▶ [Task description] Strip out all images, then restate the data verbatim.

+++ Data +++

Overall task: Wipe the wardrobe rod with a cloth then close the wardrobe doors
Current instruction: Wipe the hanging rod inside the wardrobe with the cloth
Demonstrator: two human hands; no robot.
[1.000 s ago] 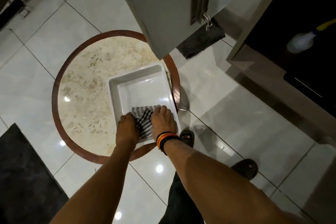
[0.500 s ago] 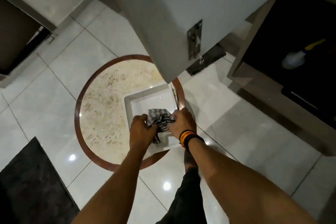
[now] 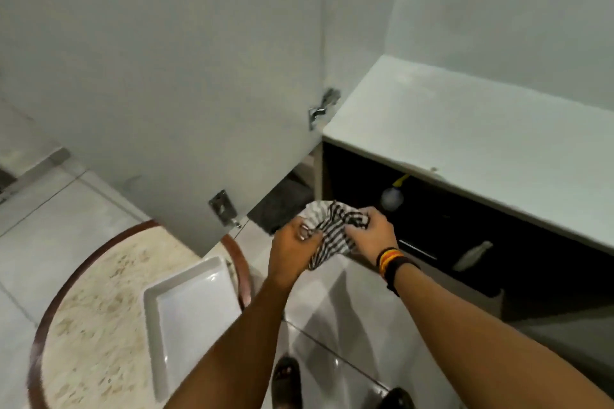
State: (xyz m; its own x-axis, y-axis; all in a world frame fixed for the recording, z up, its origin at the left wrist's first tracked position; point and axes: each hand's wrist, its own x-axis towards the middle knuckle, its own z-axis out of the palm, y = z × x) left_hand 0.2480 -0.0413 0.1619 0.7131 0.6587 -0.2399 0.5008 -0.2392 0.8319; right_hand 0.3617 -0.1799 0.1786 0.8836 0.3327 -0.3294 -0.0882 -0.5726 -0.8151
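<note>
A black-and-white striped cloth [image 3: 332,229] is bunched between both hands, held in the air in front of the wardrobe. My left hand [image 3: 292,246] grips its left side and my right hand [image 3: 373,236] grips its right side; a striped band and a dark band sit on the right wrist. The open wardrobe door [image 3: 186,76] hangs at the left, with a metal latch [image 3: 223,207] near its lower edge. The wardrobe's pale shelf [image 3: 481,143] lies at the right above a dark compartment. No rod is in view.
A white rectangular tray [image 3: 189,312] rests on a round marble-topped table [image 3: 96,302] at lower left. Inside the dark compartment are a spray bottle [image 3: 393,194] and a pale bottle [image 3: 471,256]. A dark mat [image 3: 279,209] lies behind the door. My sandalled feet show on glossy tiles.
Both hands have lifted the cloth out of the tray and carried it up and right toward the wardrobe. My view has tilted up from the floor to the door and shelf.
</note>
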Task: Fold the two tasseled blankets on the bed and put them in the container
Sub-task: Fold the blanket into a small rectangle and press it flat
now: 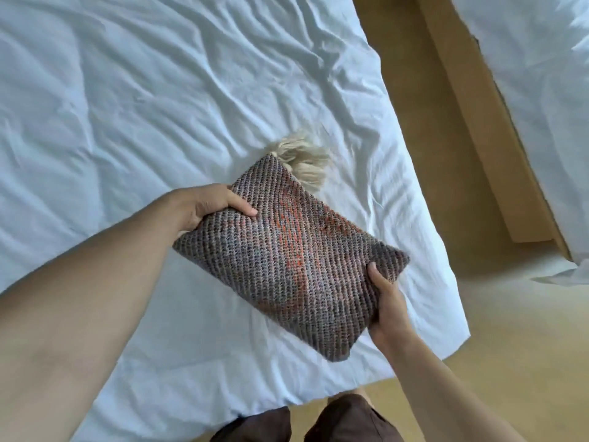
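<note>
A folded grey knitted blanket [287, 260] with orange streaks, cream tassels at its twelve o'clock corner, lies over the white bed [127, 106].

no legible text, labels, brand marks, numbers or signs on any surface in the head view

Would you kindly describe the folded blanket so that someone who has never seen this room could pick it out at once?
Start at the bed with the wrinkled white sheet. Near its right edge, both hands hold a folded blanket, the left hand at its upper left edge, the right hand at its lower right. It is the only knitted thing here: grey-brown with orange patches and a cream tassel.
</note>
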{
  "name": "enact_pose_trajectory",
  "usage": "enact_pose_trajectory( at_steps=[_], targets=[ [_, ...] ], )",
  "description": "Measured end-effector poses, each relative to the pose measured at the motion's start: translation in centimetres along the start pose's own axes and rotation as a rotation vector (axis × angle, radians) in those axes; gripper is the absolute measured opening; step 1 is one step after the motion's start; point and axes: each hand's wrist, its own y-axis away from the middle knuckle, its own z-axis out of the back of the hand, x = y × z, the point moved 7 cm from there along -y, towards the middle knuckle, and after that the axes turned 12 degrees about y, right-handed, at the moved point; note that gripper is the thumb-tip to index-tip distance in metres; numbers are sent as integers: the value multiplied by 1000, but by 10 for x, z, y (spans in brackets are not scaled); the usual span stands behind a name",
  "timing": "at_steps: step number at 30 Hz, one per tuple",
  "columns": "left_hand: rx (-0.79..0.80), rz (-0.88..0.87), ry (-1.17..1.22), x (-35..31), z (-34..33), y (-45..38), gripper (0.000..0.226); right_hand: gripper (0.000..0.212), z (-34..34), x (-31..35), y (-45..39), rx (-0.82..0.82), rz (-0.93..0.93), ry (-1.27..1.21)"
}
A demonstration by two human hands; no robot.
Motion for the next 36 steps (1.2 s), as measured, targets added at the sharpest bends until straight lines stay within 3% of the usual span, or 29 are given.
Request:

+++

▶ [Solution to this task]
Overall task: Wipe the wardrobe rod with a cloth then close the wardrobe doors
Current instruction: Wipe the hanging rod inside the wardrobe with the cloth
Demonstrator: two human hands; no robot.
[1.000 s ago] 
[0.500 s ago] 
[now] 
State: (xyz m; its own x-axis, y-axis; all in a world frame fixed for the recording, z up, its origin at the left wrist's first tracked position; point and axes: each hand's wrist, its own x-axis towards the middle knuckle, its own z-axis out of the palm, y = z × x) left_hand 0.2480 -0.0413 0.1619 0.7131 0.6587 -0.2399 0.5008 -0.2392 0.8319; right_hand 0.3617 -0.1799 0.1786 0.8836 0.3327 -0.3294 -0.0882 -0.5726 -0.8151
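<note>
A black-and-white striped cloth [image 3: 332,229] is bunched between both hands, held in the air in front of the wardrobe. My left hand [image 3: 292,246] grips its left side and my right hand [image 3: 373,236] grips its right side; a striped band and a dark band sit on the right wrist. The open wardrobe door [image 3: 186,76] hangs at the left, with a metal latch [image 3: 223,207] near its lower edge. The wardrobe's pale shelf [image 3: 481,143] lies at the right above a dark compartment. No rod is in view.
A white rectangular tray [image 3: 189,312] rests on a round marble-topped table [image 3: 96,302] at lower left. Inside the dark compartment are a spray bottle [image 3: 393,194] and a pale bottle [image 3: 471,256]. A dark mat [image 3: 279,209] lies behind the door. My sandalled feet show on glossy tiles.
Both hands have lifted the cloth out of the tray and carried it up and right toward the wardrobe. My view has tilted up from the floor to the door and shelf.
</note>
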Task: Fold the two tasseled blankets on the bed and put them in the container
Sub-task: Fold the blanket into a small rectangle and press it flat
now: 
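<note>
A folded grey knitted blanket [287, 260] with orange streaks, cream tassels at its twelve o'clock corner, lies over the white bed [127, 106].

no legible text, labels, brand marks, numbers or signs on any surface in the head view

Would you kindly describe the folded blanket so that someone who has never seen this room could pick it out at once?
Start at the bed with the wrinkled white sheet. Near its right edge, both hands hold a folded blanket, the left hand at its upper left edge, the right hand at its lower right. It is the only knitted thing here: grey-brown with orange patches and a cream tassel.
</note>
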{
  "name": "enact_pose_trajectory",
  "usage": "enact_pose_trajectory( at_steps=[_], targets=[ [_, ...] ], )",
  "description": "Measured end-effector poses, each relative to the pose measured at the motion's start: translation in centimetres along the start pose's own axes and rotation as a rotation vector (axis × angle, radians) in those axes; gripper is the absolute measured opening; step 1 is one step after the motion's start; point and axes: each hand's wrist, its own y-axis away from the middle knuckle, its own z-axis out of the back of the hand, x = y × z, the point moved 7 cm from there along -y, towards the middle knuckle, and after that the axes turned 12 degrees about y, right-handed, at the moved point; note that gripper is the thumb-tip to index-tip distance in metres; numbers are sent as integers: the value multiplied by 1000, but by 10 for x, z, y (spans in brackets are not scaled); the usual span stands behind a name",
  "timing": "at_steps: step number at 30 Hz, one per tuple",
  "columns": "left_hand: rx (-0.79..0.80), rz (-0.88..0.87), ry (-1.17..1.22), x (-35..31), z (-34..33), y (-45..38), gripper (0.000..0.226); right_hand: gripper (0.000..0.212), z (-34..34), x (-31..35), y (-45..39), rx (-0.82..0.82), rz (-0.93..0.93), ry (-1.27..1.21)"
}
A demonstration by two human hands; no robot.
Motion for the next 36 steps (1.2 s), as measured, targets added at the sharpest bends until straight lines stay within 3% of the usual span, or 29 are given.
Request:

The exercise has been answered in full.